SmartClassroom :: Wednesday, April 26, 2006
Viewpoint
The Phantom Menace: Electrical Power and Classroom Technology
By Will Craig
Multimedia Systems Consultant
Elert & Associates
Overhead transparency projectors are not picky about electrical power. The same cannot be said about current digital projection technologies, sound reinforcement equipment, integrated control systems, codecs, and streaming servers. Losses to the U.S. economy from electrical power quality issues are estimated to be in the $15-$25 billion range. Even these numbers don’t include the whole story for educational institutions: intermittent problems, projector lamps being replaced too frequently, and equipment burning out long before it should.
A recent visit to a 1-year-old smart classroom installation at a Midwestern university highlighted the importance of electrical power issues. The facility was not on the main campus, and was out on the periphery of a metropolitan area. A large dividable auditorium (with seating for several hundred) was equipped with two ceiling-mounted projectors. Conduits ran from floor boxes in the front of each half of the front room to a control room in the back, and then to the projectors. Because of the distances involved, and the desire to simplify the connectivity issues involved in mobile podiums and floor boxes in a multi-purpose space, UTP (unshielded twisted pair; CAT-5/6) connectivity for audio, video, and control was designed.

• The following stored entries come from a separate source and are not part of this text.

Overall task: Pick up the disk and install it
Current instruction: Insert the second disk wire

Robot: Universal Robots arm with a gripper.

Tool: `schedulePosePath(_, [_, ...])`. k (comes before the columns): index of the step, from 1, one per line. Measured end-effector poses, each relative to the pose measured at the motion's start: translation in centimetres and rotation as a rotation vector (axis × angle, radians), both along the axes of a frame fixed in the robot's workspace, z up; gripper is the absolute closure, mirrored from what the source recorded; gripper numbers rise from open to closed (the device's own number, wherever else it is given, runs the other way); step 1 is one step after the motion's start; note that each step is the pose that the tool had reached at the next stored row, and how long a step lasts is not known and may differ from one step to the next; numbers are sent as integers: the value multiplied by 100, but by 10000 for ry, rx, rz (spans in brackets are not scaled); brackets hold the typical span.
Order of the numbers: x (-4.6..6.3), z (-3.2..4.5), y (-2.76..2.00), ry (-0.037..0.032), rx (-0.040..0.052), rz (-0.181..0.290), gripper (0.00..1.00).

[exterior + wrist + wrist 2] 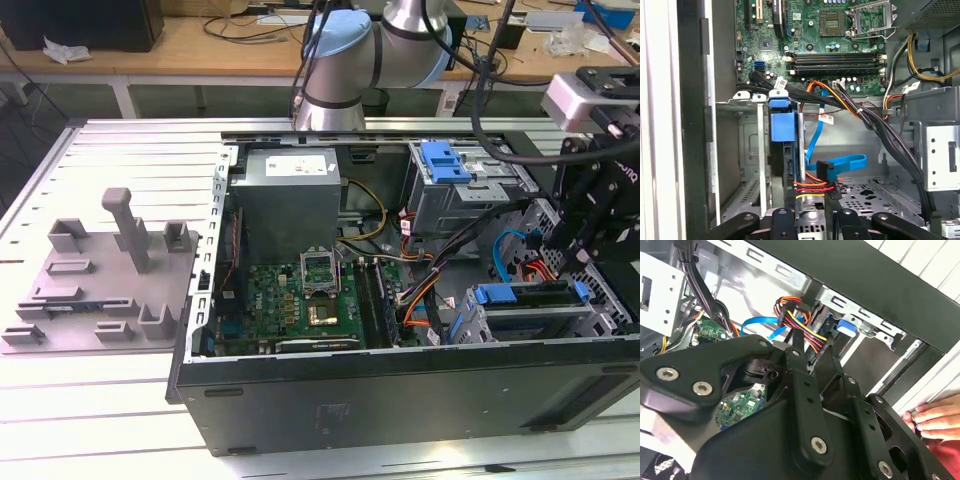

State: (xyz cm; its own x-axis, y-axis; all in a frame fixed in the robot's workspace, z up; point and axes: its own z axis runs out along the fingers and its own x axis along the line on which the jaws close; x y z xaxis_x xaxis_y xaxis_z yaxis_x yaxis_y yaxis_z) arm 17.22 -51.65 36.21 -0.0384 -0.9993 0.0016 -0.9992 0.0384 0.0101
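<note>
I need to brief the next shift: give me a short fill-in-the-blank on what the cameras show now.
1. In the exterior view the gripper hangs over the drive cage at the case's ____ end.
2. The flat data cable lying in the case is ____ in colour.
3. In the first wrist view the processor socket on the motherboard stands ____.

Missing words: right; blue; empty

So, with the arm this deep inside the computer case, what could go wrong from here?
1. The pincer sits close to the blue cable and the orange and red wires; it could snag or unplug them.
2. In the second wrist view a person's hand rests on the case edge near the arm and could be pinched.
</note>
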Motion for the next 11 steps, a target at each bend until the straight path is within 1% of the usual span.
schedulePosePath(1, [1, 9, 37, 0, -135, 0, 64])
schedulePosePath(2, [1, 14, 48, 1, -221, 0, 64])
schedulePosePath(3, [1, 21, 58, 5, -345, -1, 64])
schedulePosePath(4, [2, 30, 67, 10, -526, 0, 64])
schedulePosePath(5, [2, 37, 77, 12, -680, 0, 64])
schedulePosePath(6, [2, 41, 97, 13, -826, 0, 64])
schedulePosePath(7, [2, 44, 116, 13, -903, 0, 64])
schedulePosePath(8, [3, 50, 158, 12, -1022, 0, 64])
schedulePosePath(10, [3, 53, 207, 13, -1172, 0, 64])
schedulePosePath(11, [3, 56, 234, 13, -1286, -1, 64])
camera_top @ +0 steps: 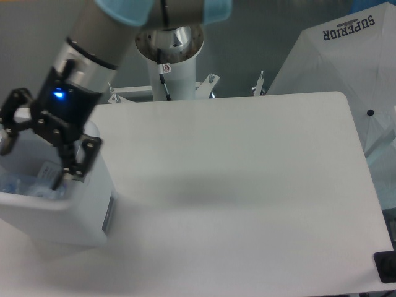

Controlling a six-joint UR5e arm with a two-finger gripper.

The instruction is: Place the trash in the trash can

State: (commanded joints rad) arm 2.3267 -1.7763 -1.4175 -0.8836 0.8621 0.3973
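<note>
The trash can (86,213), a big white bin with grey side panels, stands at the table's left edge. Inside it lies the trash I can see, a clear bluish bottle (23,184) with a white label, low against the near wall. My gripper (36,158) hangs over the bin's opening with its fingers spread wide and nothing between them. One fingertip is at the far left and the other (67,176) is near the bin's right rim. The arm hides the back of the bin.
The white table (247,185) stretches right of the bin. The robot's base column (170,55) rises behind the table's back edge. White fabric printed SUPERIOR (346,62) stands at the right, and a black object (387,267) sits at the lower right corner.
</note>
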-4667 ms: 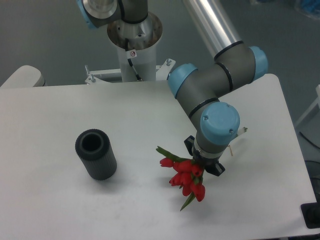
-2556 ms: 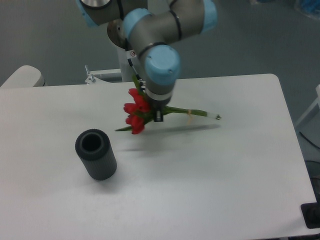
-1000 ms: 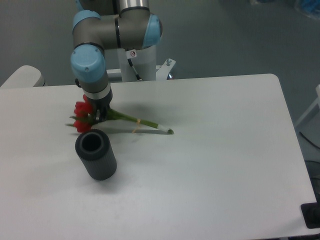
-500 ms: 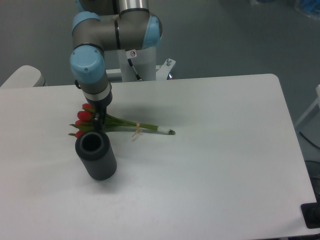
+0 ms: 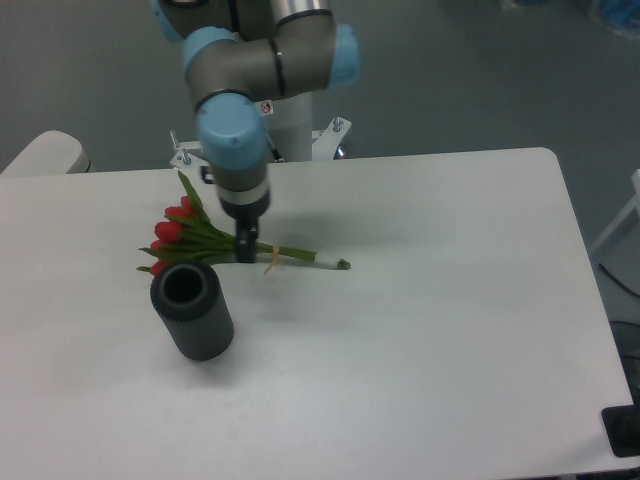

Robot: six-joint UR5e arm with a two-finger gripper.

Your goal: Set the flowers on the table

The normal problems were identified and fixed during the shake-out period shortly after completion. There were several cases of defective equipment, faulty terminations, etc. Soon a new problem emerged. One of the projectors would suddenly freeze up in a mode that could not be accessed through the normal menu commands. Worst of all: it would do this right in the middle of a presentation or a class. To unfreeze the projector, the unit had to be manually unplugged and reconnected – a difficult proposition for the instructor when the projector is 18 feet in the air! Various troubleshooting was done by the vendor, including swapping the two projectors to see whether the problem moved with the projector. It did not. Both projectors were susceptible to the problem, but one more so than the other. No matter how many trips the vendor made to assess, troubleshoot, or correct the problem, there was no apparent solution...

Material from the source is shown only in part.